Il sindaco di Torino, Chiara Appendino (foto LaPresse)

La sfrontatezza olimpica della Appendino

Redazione

La sindaca critica il Coni, ma è stata lei a indebolire la candidatura di Torino

Anche la delusione, ora, dunque. Chiara Appendino, è indubbio, non difetta di sfrontatezza. E così, nell’apprendere la decisione del Coni sulla candidatura olimpica condivisa tra Piemonte, Lombardia, Veneto e Alto-Adige, fa subito sapere ai giornali di essere “perplessa” di fronte a “un masterplan le cui logiche sono in parte incomprensibili”. Difetta però di memoria, evidentemente, la sindaca di Torino, o quantomeno di senso del pudore (politico), quando afferma di restare “convinta che la candidatura compatta” della nostra città “fosse la scelta migliore”. Dimentica infatti che, ammesso che quella fosse davvero la soluzione ideale, lei e il suo M5s sabaudo hanno fatto di tutto per renderla impraticabile. Per mesi, a partire dallo scorso autunno, Torino ha assistito, allucinata, a una polemica grottesca, tutta interna alla maggioranza grillina in Sala Rossa: e non sono bastate né le telefonate e le lettere di Beppe Grillo, né i goffi tentativi della Appendino di dirottare la battaglia politica dal consiglio comunale a quello della Città metropolitana.
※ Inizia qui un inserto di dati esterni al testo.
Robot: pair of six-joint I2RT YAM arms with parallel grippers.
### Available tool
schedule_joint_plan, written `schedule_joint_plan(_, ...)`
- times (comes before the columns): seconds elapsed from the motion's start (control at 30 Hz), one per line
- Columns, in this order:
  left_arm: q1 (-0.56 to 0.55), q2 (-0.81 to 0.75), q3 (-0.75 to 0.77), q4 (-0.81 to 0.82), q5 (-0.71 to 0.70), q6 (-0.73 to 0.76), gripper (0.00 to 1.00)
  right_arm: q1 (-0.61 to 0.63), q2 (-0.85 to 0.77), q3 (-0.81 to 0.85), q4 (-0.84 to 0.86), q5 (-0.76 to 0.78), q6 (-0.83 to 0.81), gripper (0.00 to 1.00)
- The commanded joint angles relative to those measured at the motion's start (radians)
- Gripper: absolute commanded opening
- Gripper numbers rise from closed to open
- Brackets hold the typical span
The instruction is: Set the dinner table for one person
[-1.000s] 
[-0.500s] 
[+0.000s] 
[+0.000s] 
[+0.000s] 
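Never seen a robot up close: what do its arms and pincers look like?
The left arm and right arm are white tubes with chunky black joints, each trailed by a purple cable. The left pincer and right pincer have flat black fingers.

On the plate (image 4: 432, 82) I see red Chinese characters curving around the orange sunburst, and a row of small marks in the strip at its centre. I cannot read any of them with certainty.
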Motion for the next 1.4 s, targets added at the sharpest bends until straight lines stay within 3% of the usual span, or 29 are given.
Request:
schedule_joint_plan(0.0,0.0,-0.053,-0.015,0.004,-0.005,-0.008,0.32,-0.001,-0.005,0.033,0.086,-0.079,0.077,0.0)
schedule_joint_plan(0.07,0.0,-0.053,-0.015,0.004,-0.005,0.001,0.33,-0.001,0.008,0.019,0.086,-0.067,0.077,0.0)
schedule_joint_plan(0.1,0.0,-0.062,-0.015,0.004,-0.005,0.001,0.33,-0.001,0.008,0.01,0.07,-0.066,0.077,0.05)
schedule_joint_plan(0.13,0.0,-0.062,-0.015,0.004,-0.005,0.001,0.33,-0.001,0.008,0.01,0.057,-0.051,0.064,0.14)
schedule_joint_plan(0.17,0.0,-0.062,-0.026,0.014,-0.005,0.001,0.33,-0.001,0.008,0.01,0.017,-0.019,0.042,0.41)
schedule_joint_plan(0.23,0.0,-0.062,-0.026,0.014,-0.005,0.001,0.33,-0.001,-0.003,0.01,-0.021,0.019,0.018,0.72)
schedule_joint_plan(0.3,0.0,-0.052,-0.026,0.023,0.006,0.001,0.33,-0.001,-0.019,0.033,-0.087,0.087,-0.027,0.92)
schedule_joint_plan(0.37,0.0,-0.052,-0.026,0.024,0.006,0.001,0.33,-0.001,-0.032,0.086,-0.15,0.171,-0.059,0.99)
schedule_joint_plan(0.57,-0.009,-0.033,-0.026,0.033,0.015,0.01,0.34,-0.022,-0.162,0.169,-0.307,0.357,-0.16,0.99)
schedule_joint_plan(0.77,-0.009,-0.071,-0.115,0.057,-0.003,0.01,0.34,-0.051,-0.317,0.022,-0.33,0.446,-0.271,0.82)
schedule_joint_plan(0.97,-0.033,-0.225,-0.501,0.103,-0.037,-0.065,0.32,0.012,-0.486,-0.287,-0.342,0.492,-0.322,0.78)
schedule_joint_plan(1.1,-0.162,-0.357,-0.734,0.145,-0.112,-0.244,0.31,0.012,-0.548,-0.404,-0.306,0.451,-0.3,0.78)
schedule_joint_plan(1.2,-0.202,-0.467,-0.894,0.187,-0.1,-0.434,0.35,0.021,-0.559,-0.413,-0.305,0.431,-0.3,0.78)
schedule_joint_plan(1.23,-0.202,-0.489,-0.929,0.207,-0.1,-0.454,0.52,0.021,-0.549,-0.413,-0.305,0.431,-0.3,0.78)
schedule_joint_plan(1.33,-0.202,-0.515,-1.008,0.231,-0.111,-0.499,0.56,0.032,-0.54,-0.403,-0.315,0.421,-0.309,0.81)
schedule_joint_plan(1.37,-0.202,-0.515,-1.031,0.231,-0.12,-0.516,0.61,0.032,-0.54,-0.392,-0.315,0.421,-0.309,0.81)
La sindaca ha dapprima ignorato la sua stessa minoranza a cinque stelle, risolutamente contraria ai Giochi del 2026; poi ha cercato di aggirare consiglio e giunta, rivolgendosi direttamente ai vertici nazionali e inimicandosi così tutto il suo gruppo; infine ha accusato le opposizioni di non avere appoggiato una mozione di sostegno alla candidatura ambigua e contraddittoria. E così, mentre da un lato si pretendeva che il Coni scegliesse Torino in virtù dell’eredità del 2006, dall’altro il M5s torinese, e la sua stessa sindaca, denunciavano i presunti disastri creati da quell’edizione dei Giochi. Eppure, ora, di fronte alla decisione del Coni di non sostenere in pieno il progetto di Torino 2026, la Appendino è perplessa. Bontà sua.